Sigita carefully put her hand on the crucifix and repeated her promise. She wasn’t sure that this meant more to her than the assurances she had already given, but it seemed to ease Julija’s mind.

“He gave us an envelope. So that we could see what we had made him do, he said. Inside was one of her nails. An entire nail. I knew it was hers, because I had let her play with my nail polish the day before.” Julija’s voice shook. “He said that if we went to the police later on, he would take Zita again, and this time he would sell her to some men he knew. Men of the kind who enjoy having sex with little girls, he said.”

Sigita swallowed.

“But Julija,” she said. “If he is in prison, he can’t take Zita.”

Julija shook her head wildly.

“Do you think I can risk that? People don’t stay in jail forever. And besides, I know for a fact that he is not alone.”

Sigita thought it a miracle that Julija had come at all.

“I didn’t know he would do that,” whispered Julija, almost as if she could hear Sigita’s unspoken words. “I didn’t know he would take your child.”

“But you got Zita back,” said Sigita. “How did you do that?”

Julija was silent for so long that Sigita grew afraid she wouldn’t answer.

“I gave him you,” she whispered, in the end. “He wanted to know your name, and I told him.”

Sigita stared at Julija in utter bafflement.

“He wanted to know my
name
… ?”

“Yes. You see, we never register the girls. At the clinic, I mean. Their names aren’t recorded anywhere, because the parents—that is, the new parents—all get a birth certificate that makes it appear that the child is their own.”

A deep pain burned somewhere in Sigita’s abdomen. I was right, she thought blindly. This is God’s punishment. This is all my fault because I sold my firstborn child. There was a kind of black logic to it that had nothing to do with reason and the light of day.

“But why … what did he want with me?”

Julija shook her head. “It’s not really him.

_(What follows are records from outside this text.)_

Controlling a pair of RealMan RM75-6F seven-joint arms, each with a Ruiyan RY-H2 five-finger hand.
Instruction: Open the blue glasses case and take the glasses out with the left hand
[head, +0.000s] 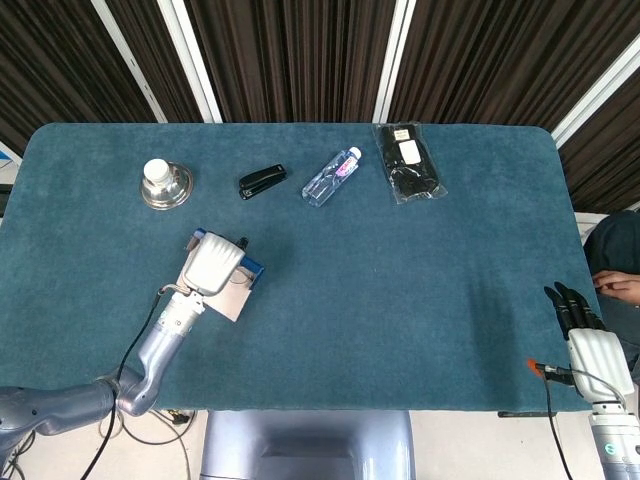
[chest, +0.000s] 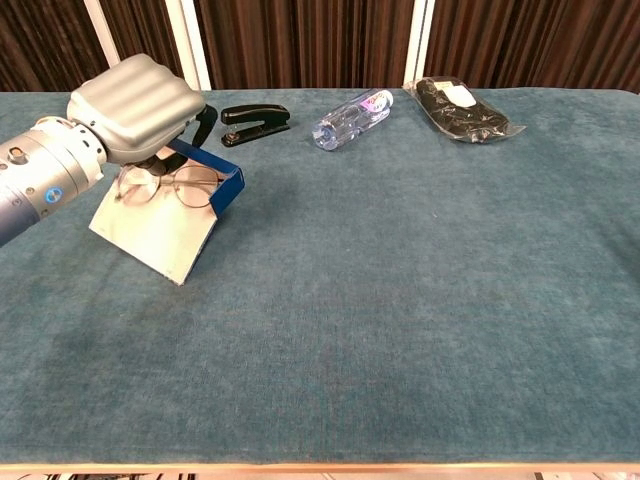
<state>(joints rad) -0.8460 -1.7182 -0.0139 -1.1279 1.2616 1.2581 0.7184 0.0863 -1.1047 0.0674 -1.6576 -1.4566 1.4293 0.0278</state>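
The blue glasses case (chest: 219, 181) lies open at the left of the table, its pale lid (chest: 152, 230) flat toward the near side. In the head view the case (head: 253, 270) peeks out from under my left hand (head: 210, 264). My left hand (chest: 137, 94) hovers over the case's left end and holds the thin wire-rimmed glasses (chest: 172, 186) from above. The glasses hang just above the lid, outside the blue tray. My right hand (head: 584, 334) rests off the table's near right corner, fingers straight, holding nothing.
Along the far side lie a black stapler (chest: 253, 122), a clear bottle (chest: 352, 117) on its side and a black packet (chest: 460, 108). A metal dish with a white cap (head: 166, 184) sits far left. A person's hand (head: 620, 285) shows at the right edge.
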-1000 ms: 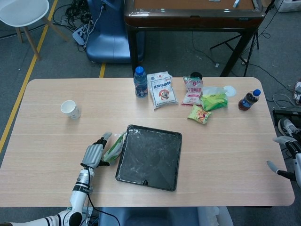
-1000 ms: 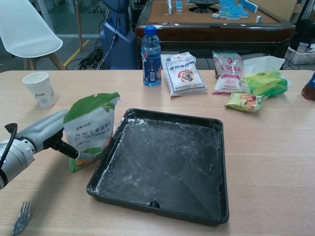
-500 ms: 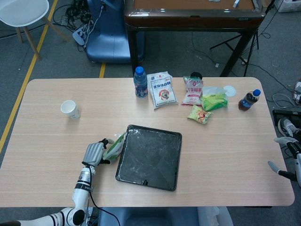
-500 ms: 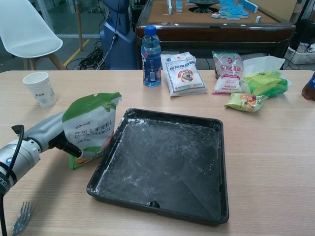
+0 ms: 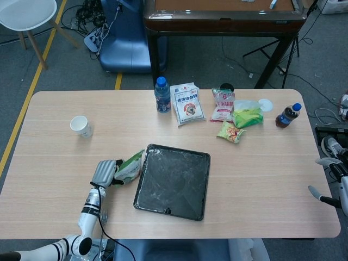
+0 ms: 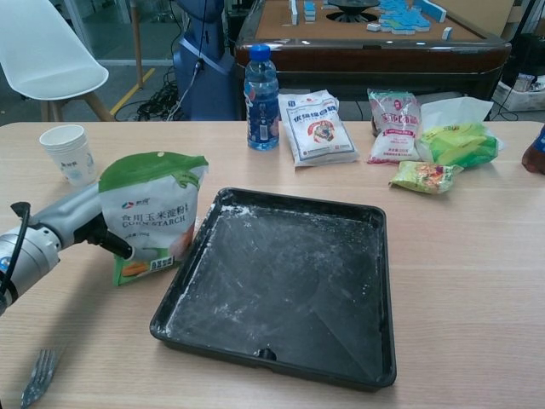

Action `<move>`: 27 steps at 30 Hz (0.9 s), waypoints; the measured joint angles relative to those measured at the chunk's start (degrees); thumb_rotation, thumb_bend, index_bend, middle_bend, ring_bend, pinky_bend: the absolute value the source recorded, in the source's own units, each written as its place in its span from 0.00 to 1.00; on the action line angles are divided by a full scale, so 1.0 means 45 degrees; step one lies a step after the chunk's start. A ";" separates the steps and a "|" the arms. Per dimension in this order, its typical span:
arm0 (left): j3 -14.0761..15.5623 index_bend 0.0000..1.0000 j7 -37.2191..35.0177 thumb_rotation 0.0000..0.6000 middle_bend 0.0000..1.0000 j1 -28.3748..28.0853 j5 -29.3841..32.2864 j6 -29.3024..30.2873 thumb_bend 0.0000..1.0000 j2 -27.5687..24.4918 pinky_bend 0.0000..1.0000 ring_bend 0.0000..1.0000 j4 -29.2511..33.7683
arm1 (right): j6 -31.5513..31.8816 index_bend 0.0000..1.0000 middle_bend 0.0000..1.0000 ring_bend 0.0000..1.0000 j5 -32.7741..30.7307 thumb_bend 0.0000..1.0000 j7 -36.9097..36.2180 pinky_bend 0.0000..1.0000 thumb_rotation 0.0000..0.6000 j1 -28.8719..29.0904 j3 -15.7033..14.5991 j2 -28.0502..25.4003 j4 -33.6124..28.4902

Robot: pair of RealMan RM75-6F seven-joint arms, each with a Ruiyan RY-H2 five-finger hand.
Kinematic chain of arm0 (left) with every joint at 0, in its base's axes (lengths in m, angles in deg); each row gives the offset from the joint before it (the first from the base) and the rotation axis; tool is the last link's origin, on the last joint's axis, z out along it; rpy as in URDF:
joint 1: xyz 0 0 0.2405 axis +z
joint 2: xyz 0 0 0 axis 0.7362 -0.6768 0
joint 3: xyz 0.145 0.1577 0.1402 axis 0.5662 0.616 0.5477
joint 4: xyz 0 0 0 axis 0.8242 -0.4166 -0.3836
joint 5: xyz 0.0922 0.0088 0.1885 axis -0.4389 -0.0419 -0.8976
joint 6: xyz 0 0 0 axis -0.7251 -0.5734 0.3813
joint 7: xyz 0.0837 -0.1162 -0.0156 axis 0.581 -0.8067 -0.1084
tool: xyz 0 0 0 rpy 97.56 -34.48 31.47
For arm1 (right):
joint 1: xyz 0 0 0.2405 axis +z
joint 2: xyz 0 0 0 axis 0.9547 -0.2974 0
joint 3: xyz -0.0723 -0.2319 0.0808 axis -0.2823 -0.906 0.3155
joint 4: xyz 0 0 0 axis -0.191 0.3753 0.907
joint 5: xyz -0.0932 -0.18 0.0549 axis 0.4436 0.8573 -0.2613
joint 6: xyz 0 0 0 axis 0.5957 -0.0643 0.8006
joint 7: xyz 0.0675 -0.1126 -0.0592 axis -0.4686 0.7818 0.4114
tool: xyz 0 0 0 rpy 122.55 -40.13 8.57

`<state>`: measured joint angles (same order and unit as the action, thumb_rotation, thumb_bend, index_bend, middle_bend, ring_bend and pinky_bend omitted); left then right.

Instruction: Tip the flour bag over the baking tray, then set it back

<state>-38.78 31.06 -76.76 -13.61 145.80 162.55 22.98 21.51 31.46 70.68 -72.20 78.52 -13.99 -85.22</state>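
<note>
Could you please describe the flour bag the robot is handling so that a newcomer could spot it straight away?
Start at the black baking tray in the middle of the wooden table. Just off its left edge stands the flour bag, held by the left hand. It is the only white pouch with a green top, apart from the snack packets lying along the far side.

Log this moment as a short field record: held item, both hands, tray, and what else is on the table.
held item: green-and-white flour bag, upright beside the tray's left edge, bottom on or near the table
left hand: left hand grips the bag from its left side
right hand: right hand off the table's right edge, holding nothing visible
tray: black rectangular baking tray, dusted with white powder
table items: white paper cup, blue-capped water bottle, metal fork near the front edge
</note>
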 measured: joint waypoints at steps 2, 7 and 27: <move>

He is just the one who actually does things. It has to be the other one. The Dane.”

“What do you mean?”

“He came to the clinic some months ago. He wanted to know who you were, and he was willing to pay a fortune to find out, but Mrs. Jurkiene couldn’t tell him because nothing was written down. But he recognized me because I had been the one to hand over the baby, back then. Yours, that is. And he asked me if I didn’t remember something, anything, about who you were and where you came from. And of course I did remember, because you nearly died, and I looked after you for so many days. But I told him I didn’t.”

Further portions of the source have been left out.